North Lake Correctional Facility
- Interactive map of North Lake Correctional Facility
- Location: 1805 W 32nd Street Baldwin, Michigan;
- Security class: Medium; maximum;
- Capacity: 1,741
- Opened: 1999; expanded 2009
- Managed by: GEO Group

= North Lake Correctional Facility =

Prison in Baldwin, Michigan

North Lake Correctional Facility is a privately owned medium- and maximum-security prison for men located in Baldwin, Michigan, United States, owned & operated by GEO Group.

Originally opened in 1999, it was closed in 2022 when the federal government cancelled contracts with for-profit prisons. It was re-opened in 2025 as the North Lake Processing Center. It is the largest immigrant detention center in the Midwest region.

==History==
The prison was originally built in 1999 by Wackenhut to house Michigan’s youth offenders under contract for the Michigan Department of Corrections. The GEO Group, Wackenhut's successor firm, expanded the prison from 570 to 1,748 beds in late 2009. Some 280 high security inmates convicted of crimes in the state of Vermont arrived from other out-of-state prisons (in Arizona and Kentucky) to the Baldwin facility in June 2015. County Commissioner Dan Sloan stated that as many as 150 jobs would result from the influx of out-of-state prisoners to the facility.

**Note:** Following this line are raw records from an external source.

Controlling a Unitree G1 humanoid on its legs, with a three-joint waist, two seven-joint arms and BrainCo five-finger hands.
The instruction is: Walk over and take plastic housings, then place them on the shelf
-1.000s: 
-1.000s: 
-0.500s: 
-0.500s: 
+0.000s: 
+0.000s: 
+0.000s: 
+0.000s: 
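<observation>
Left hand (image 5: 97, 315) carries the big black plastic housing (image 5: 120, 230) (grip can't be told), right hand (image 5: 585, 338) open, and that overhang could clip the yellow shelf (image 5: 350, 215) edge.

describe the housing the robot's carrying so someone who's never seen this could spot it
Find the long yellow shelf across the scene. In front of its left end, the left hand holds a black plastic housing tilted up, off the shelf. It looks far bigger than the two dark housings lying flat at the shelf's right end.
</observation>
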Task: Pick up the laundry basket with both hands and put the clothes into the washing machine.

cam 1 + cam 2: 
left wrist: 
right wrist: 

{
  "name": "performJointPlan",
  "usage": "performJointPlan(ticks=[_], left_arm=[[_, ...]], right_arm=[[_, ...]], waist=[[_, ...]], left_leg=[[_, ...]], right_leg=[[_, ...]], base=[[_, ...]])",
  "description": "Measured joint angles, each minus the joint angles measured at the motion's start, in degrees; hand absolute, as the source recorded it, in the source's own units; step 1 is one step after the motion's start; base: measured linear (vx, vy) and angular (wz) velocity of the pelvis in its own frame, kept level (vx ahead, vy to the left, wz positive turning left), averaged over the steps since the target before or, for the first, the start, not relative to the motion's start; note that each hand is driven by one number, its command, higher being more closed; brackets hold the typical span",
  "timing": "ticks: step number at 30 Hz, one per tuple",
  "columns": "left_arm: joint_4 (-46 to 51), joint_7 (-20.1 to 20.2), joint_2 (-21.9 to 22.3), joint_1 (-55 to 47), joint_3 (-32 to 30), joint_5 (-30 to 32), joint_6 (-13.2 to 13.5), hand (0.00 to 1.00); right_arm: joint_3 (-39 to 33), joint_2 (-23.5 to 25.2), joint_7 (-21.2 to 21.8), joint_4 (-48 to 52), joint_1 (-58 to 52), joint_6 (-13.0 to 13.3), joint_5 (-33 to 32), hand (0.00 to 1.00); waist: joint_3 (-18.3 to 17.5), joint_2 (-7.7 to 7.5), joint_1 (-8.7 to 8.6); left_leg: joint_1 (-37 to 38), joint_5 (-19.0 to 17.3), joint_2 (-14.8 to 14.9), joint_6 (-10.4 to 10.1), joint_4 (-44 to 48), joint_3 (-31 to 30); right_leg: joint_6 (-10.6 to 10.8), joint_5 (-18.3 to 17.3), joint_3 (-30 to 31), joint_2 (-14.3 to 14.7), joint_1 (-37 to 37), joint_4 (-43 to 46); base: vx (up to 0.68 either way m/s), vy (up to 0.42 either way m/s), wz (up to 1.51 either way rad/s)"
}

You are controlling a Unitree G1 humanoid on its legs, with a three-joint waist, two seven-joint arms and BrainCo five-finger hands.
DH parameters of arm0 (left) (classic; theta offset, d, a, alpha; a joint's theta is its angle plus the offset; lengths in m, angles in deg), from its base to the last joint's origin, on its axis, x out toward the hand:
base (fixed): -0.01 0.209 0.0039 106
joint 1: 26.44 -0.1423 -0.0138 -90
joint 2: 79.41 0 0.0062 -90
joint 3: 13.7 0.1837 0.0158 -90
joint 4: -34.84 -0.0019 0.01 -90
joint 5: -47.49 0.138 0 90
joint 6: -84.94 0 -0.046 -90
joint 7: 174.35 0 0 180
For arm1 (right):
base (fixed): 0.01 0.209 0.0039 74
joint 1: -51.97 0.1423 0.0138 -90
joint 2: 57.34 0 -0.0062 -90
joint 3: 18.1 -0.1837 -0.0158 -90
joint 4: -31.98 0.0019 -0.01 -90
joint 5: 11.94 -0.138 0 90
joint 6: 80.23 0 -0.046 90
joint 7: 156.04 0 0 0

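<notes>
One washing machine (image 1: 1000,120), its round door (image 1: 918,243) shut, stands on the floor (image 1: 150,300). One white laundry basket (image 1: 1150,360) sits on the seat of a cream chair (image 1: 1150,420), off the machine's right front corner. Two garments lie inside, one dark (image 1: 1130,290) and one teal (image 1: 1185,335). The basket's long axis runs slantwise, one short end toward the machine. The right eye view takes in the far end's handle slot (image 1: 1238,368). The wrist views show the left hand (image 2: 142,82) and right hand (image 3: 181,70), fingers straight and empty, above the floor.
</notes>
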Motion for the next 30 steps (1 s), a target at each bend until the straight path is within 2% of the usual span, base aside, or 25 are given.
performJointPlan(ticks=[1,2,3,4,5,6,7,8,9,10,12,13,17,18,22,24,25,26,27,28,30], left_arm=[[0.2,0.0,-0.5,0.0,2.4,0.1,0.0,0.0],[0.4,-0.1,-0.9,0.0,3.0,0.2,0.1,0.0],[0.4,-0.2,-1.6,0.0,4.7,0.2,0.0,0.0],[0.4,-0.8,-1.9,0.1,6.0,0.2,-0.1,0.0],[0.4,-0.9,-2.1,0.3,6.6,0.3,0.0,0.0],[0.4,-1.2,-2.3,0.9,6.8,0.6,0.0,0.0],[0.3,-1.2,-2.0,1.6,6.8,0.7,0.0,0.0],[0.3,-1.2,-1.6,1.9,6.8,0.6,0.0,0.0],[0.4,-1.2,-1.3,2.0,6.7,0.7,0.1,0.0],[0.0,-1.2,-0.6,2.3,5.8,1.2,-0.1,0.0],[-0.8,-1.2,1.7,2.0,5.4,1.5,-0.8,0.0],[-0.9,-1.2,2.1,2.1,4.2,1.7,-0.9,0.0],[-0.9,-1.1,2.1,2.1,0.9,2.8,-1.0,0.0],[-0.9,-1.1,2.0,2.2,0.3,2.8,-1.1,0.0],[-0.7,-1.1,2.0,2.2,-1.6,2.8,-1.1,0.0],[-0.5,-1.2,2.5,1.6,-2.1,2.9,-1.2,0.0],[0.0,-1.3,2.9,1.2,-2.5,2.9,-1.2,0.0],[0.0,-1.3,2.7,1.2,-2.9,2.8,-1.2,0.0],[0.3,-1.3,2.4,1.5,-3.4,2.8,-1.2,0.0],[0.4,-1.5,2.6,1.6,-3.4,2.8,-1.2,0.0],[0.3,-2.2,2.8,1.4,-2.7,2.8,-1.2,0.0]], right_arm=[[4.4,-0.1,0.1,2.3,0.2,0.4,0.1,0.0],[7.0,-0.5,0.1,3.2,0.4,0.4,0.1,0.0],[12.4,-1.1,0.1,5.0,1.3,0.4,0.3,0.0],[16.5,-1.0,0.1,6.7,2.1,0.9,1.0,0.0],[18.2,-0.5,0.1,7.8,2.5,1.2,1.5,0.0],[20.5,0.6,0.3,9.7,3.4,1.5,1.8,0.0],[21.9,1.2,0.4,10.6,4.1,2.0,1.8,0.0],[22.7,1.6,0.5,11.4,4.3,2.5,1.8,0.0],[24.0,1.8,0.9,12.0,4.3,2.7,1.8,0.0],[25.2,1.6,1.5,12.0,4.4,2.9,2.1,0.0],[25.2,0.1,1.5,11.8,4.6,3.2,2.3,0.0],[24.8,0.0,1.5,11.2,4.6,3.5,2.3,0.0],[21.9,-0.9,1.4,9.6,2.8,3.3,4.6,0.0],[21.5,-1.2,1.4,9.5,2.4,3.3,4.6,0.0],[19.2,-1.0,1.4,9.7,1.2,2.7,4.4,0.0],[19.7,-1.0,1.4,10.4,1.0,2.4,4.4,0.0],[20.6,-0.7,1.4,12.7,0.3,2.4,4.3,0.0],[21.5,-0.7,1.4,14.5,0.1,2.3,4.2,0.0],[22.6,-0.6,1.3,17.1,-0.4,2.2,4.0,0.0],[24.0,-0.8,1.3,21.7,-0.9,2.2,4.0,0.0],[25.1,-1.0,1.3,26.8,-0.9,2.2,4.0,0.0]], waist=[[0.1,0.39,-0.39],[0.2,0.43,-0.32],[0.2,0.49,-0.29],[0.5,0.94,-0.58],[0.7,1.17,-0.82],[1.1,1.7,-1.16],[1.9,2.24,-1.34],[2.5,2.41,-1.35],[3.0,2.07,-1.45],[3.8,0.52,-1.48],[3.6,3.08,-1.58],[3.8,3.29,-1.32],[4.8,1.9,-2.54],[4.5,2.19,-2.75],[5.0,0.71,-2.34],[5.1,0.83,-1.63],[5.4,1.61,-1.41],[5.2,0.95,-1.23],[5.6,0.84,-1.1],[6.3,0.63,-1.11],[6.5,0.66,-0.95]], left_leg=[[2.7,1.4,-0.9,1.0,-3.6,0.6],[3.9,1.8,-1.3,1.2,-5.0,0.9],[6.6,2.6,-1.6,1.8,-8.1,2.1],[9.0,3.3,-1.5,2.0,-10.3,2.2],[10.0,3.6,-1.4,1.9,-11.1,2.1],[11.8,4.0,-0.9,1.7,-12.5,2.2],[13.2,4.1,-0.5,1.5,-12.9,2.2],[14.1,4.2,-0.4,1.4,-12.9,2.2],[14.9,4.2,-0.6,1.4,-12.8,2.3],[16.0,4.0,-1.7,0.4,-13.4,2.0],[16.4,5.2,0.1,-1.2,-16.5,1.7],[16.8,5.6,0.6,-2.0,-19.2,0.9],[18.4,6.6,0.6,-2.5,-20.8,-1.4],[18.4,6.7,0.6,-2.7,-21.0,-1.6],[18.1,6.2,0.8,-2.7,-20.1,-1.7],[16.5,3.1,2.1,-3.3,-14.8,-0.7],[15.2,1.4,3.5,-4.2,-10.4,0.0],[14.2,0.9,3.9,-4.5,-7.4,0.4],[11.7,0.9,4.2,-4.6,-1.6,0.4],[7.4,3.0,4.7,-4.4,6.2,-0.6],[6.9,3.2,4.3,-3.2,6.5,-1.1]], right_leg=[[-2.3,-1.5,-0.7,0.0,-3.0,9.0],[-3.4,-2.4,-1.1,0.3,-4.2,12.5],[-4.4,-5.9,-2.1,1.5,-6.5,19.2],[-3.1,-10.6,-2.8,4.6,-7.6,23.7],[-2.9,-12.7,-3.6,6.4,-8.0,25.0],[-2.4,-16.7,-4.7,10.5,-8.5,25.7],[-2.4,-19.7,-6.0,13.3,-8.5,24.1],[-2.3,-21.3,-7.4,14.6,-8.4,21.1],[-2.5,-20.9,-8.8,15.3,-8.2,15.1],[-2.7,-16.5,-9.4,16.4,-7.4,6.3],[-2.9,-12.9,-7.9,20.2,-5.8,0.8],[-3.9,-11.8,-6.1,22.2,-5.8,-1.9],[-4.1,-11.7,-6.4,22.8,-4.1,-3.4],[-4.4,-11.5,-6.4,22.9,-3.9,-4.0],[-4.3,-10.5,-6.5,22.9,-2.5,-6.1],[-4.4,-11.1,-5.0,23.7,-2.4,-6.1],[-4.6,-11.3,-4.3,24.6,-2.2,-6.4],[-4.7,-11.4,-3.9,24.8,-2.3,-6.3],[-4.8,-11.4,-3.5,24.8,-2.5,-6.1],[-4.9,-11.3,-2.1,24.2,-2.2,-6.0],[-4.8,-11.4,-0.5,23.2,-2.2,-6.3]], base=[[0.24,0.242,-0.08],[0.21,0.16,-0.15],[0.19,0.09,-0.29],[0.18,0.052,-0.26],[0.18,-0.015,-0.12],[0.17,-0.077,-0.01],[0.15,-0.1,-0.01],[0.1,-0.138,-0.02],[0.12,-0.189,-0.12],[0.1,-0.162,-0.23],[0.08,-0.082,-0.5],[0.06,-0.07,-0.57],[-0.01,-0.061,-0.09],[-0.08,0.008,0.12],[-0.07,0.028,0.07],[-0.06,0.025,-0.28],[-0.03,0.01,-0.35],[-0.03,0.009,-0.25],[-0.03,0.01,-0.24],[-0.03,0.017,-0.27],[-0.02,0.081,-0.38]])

Vermont received notice that GEO was terminating its contract effective June 2017; Vermont Corrections relocated the prisoners from the Baldwin facility. GEO secured a 10-year contract with the Federal Bureau of Prisons in 2019 to house non-citizen immigrant convicts, but the prison closed again in September 2022 when the federal government cancelled all contracts with privately owned for-profit prisons.

The prison was reopened as the North Lake Processing Center on June 16, 2025 as a United States Immigration and Customs Enforcement (ICE) processing center, making it one of the largest such facilities in the country. Between August 2025 and February 2026, over 800 habeas petitions were filed on behalf of people detained at the facility, with judges ruling in over 90% of the petitions that they were unlawfully detained.

On April 20, 2026, detainees at the processing center began a hunger strike. As of April 21, approximately 200 detainees are participating in the strike. The strike is in protest of poor living condition and medical care, as well as procedural delays. The Department of Homeland Security has officially denied the hunger strike. In May 2026, according to the Manchester Mirror, the ACLU of Michigan and the Michigan Immigrant Rights Center claimed detainees at the facility were being "denying adequate medical care" and that the facility was "limiting their access to attorneys, immigrant advocacy and civil rights organizations".